Work to complete: In the listing below, find each line that holds "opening" and list it.

Stored data:
------------------------------

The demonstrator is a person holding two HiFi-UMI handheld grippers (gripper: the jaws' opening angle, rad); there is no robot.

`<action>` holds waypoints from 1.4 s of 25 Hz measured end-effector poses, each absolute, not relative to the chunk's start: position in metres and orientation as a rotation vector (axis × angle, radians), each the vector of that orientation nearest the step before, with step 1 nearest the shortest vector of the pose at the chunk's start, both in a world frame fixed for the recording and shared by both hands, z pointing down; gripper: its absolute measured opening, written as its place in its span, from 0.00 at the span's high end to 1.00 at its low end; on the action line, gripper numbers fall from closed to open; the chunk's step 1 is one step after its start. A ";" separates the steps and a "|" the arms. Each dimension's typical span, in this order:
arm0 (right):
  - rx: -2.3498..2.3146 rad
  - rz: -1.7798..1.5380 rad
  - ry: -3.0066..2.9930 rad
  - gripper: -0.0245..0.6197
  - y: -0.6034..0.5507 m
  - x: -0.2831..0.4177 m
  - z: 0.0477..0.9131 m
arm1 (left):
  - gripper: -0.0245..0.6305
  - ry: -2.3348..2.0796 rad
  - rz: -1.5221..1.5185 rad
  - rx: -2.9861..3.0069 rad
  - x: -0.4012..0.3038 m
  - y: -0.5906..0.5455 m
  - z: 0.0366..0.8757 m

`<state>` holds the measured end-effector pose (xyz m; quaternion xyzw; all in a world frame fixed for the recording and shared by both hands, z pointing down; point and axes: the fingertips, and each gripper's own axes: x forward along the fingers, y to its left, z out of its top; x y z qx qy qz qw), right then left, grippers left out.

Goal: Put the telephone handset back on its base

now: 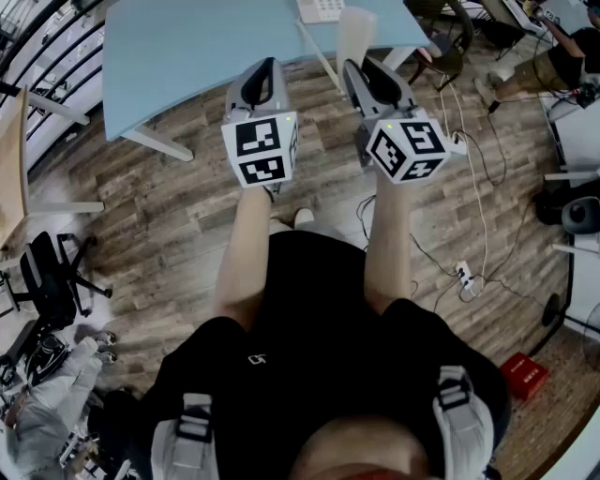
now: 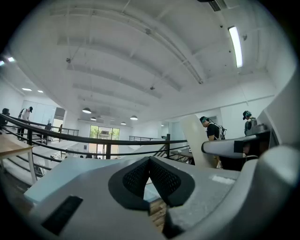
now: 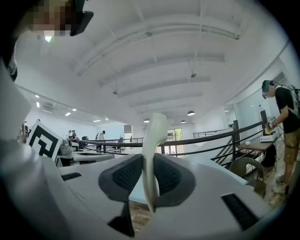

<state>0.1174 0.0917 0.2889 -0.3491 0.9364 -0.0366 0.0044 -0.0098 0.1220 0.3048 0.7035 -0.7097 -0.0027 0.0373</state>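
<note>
In the head view my right gripper is shut on the white telephone handset, which sticks up past its tips over the near edge of the light blue table. The right gripper view shows the handset standing on edge, pinched between the dark pads of my right gripper. The white telephone base sits on the table at the top edge of the head view, just beyond the handset. My left gripper is beside it to the left, its pads meeting with nothing between them.
A black office chair stands at the left by a wooden desk. Cables and a power strip lie on the wooden floor to the right. A person sits at the far right; a red box lies lower right.
</note>
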 end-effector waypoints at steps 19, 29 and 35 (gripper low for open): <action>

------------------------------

Answer below:
The demonstrator is a person holding two HiFi-UMI handheld grippers (gripper: the jaws' opening angle, rad); there is no robot.
`<action>` holds waypoints from 1.4 s of 25 Hz measured end-effector poses, each absolute, not relative to the chunk's start: position in metres and orientation as a rotation vector (axis × angle, radians), each the vector of that orientation nearest the step before, with step 1 nearest the shortest vector of the pose at the chunk's start, both in a world frame fixed for the recording and shared by both hands, z pointing down; gripper: its absolute measured opening, written as its place in its span, from 0.00 at the span's high end to 1.00 at its low end; on the action line, gripper numbers fall from closed to open; the chunk's step 1 is one step after its start. A ";" separates the steps and a "|" the arms. Each dimension's typical span, in this order:

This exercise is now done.